What is methamphetamine and why do people use it?

Methamphetamine is a type of stimulant — a broad category of legal and illicit drugs that increase the body’s physical and mental activity. Methamphetamine can come in powder (e.g., speed), pill or crystal (e.g., crystal meth) forms. It can be smoked, injected, snorted, swallowed, or inserted into the rectum.

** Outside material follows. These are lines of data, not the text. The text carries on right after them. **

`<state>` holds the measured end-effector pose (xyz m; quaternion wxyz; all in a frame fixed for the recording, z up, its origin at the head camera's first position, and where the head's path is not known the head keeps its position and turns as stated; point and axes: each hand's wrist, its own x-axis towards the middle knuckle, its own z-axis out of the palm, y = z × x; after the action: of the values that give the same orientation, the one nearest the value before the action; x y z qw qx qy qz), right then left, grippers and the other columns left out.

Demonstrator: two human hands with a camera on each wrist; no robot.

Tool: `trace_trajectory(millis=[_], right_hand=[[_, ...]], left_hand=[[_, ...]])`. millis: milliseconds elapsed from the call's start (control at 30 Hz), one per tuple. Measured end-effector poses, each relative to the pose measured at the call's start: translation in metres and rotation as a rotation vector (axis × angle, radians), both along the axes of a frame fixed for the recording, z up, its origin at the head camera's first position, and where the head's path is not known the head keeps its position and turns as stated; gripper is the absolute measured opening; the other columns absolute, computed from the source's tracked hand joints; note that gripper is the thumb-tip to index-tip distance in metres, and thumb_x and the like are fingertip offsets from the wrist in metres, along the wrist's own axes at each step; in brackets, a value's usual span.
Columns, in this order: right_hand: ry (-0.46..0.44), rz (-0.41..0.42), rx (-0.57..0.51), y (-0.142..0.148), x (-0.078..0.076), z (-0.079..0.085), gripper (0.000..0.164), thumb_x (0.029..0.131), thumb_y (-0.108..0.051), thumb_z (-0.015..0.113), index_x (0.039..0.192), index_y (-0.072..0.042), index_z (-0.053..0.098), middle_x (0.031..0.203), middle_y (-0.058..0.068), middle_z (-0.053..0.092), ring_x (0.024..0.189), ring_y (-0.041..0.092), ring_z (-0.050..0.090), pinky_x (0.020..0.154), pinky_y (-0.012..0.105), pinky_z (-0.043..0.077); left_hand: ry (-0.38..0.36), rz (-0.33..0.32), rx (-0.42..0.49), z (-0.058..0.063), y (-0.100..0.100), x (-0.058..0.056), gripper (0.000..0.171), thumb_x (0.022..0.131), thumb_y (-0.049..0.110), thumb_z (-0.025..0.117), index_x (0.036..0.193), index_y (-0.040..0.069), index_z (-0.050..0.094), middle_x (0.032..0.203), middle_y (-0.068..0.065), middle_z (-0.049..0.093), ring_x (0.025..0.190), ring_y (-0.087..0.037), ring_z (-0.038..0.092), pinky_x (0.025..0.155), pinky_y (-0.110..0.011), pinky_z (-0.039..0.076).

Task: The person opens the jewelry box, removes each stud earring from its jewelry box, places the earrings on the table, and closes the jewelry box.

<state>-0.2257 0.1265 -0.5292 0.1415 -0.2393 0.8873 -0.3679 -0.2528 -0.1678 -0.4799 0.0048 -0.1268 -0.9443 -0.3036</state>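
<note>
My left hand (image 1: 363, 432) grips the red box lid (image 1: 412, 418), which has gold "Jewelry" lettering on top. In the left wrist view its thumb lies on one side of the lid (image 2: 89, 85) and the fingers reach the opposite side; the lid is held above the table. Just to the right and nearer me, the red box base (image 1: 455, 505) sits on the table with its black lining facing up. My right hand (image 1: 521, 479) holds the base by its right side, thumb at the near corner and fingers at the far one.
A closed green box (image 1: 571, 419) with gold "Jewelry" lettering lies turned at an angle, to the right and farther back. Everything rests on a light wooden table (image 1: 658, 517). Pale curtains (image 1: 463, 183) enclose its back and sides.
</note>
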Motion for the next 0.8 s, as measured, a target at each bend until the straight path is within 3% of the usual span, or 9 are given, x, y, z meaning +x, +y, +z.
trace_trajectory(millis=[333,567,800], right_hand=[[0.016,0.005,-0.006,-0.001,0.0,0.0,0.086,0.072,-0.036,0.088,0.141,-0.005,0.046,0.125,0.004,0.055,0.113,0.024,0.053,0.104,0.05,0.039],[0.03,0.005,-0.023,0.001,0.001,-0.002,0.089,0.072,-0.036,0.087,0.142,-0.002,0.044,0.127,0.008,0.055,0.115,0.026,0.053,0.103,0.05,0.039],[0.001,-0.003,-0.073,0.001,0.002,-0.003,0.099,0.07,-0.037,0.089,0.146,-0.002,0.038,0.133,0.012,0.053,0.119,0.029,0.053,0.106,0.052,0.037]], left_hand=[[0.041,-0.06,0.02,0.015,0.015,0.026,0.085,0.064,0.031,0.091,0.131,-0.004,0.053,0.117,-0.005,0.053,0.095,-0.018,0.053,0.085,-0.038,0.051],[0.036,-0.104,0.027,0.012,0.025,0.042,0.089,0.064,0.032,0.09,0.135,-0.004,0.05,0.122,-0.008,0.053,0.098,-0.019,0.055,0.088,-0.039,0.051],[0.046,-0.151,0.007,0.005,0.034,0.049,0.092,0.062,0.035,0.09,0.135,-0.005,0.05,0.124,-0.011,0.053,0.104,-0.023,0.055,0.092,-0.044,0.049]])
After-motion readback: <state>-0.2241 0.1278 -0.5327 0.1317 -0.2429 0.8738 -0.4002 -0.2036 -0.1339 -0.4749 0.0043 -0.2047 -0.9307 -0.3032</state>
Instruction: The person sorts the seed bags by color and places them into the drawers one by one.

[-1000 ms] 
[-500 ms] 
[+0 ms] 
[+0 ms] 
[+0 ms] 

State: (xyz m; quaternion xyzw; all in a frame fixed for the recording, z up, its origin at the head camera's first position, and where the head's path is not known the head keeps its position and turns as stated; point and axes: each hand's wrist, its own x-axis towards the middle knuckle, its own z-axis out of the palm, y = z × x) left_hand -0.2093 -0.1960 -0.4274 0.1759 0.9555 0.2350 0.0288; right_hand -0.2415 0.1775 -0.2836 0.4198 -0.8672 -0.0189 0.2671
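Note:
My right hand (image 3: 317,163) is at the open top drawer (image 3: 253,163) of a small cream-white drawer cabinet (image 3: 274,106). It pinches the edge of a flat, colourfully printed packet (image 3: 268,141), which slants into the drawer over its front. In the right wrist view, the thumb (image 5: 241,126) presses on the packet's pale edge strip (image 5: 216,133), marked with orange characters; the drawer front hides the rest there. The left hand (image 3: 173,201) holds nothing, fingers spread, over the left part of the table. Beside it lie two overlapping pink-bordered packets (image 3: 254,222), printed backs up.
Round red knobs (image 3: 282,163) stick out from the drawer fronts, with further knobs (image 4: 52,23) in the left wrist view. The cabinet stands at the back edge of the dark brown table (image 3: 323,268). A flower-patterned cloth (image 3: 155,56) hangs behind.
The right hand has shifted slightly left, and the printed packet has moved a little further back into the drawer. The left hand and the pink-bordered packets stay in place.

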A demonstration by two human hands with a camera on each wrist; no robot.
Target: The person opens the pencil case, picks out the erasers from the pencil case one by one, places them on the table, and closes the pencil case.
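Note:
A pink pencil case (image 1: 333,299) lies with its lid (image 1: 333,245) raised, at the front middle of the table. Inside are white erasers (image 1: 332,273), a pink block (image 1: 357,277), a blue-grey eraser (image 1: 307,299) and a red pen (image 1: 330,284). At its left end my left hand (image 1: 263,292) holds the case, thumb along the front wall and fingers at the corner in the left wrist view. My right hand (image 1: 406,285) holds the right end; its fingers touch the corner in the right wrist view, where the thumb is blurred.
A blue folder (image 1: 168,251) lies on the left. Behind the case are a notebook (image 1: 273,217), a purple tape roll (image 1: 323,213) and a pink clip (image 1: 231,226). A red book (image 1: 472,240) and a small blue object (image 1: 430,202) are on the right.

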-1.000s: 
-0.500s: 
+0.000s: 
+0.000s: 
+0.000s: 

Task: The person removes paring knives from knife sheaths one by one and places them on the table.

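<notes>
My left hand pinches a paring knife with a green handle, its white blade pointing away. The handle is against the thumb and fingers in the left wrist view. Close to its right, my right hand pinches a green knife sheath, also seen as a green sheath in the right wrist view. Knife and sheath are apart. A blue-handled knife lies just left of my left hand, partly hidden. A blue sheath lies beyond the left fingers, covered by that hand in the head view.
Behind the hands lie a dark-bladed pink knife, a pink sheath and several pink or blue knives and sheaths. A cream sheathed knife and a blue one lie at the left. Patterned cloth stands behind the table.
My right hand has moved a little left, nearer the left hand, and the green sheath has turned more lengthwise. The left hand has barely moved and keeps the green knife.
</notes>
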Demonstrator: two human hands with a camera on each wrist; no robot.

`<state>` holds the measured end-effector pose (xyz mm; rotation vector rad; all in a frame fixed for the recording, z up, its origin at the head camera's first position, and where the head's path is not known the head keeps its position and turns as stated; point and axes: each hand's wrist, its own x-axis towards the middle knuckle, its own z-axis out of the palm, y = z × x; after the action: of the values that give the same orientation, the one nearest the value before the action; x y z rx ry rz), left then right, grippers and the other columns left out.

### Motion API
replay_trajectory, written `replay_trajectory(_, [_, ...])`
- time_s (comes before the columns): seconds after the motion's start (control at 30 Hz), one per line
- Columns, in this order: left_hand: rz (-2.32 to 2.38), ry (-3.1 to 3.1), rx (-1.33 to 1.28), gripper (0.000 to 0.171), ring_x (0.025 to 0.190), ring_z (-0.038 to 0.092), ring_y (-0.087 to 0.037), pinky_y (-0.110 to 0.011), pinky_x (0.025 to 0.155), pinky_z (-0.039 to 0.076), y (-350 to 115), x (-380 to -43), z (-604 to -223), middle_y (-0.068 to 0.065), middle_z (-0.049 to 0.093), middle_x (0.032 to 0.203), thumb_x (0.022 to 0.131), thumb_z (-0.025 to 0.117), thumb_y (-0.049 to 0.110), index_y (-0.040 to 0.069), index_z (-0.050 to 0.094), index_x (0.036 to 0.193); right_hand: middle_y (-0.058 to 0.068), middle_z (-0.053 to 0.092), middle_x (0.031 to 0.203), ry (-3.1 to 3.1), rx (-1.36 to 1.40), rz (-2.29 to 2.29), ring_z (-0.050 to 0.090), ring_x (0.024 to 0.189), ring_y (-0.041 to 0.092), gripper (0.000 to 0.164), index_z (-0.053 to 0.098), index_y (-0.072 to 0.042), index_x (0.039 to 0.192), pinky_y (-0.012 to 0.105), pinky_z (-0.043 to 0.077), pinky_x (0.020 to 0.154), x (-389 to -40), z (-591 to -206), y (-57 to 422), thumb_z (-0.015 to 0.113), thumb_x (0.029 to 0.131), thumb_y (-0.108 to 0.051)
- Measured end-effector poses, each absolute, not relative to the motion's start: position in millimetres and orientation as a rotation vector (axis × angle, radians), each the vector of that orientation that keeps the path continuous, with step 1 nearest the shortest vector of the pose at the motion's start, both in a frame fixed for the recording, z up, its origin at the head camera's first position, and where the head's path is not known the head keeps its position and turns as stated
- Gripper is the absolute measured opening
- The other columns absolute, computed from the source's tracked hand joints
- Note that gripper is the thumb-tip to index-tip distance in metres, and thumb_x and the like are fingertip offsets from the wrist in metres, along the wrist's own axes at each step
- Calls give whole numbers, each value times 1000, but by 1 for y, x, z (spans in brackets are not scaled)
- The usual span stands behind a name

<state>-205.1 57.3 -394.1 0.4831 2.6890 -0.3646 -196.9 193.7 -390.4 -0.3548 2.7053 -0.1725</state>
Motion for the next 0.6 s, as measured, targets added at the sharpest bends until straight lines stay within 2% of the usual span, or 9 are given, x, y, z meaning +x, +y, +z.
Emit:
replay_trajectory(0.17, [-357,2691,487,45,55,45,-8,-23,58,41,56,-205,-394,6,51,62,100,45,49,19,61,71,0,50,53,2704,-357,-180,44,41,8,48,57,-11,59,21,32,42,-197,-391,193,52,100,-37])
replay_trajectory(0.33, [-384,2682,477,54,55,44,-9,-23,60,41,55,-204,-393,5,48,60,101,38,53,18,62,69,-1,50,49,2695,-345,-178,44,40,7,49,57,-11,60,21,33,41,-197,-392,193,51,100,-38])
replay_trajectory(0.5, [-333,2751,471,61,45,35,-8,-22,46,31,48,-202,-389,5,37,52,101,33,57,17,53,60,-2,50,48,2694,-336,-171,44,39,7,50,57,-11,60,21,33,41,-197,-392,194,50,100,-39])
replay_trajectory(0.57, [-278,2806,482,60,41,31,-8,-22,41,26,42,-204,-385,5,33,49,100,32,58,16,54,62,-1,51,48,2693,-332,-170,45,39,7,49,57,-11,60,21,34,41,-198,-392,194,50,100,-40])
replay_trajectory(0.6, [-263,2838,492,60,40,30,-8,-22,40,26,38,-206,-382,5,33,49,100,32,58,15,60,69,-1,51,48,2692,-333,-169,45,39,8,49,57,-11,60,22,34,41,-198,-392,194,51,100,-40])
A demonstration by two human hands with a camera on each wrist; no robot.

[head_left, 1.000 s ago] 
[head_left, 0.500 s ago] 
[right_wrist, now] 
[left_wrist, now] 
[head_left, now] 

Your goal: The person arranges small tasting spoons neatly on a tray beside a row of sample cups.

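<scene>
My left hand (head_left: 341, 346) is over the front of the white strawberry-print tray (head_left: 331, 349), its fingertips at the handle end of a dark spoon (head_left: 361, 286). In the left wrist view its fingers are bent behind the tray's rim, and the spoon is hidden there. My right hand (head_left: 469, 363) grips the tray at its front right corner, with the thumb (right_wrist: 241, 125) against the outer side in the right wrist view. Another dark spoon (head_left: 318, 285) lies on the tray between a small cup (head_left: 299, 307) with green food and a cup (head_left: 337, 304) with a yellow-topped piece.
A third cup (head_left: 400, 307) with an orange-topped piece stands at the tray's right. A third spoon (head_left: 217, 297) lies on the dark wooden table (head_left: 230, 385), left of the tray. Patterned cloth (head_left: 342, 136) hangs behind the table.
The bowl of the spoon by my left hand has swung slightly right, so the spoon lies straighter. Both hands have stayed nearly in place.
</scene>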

The effects of methamphetamine may be experienced differently by different people because of various factors including how, when and where the drug is used, in what dose and how often. Methamphetamine can produce feelings of pleasure, euphoria, alertness, confidence, increased energy and reduced hunger and need for sleep.2 For some people, its effects can be calming, but it can also cause nervousness, agitation, paranoia and other adverse effects.2 As the effects wear off, people may begin to “crash” and feel tired, depressed and irritated.2 Many of these effects are similar to those of cocaine.3 However, a key difference between methamphetamine and cocaine is how long their effects last. It takes about 40 to 90 minutes after use for the amount of cocaine in the body to be reduced by half.4 For methamphetamine, this takes between 9 and 11 hours.4 As the amount of drug in the body decreases, so do the effects it produces. This means the effects of methamphetamine last for longer, as it stays in the body for longer. Some people may use stimulants continuously over a period of days or weeks, in cycles sometimes described as “binges.”4

Methamphetamine is used by a wide range of people for a wide range of reasons. It may be used alone or in combination with other substances, depending on the context and reasons for its use.5 People may use methamphetamine for pleasure, to enhance or balance out the effects of other drugs, as well as for other practical reasons such as self-management of ADHD, appetite suppression and to increase alertness.6 Some gay, bisexual and other men who have sex with men use methamphetamine to enhance and prolong sex,6 as well as for other reasons, such as connecting with people socially and sexually.7 Sex workers have reported that stimulants can play a role in helping them stay awake, alert and productive.6 People who are experiencing homelessness have reported using methamphetamine as a way to stay awake to protect themselves and their belongings.8 However, there is a tendency to view any use of methamphetamine as inherently problematic, which ignores the diverse reasons that people use it. It can also lead to interventions that prioritize stopping or reducing use, rather than providing support to address people’s immediate priorities or underlying needs.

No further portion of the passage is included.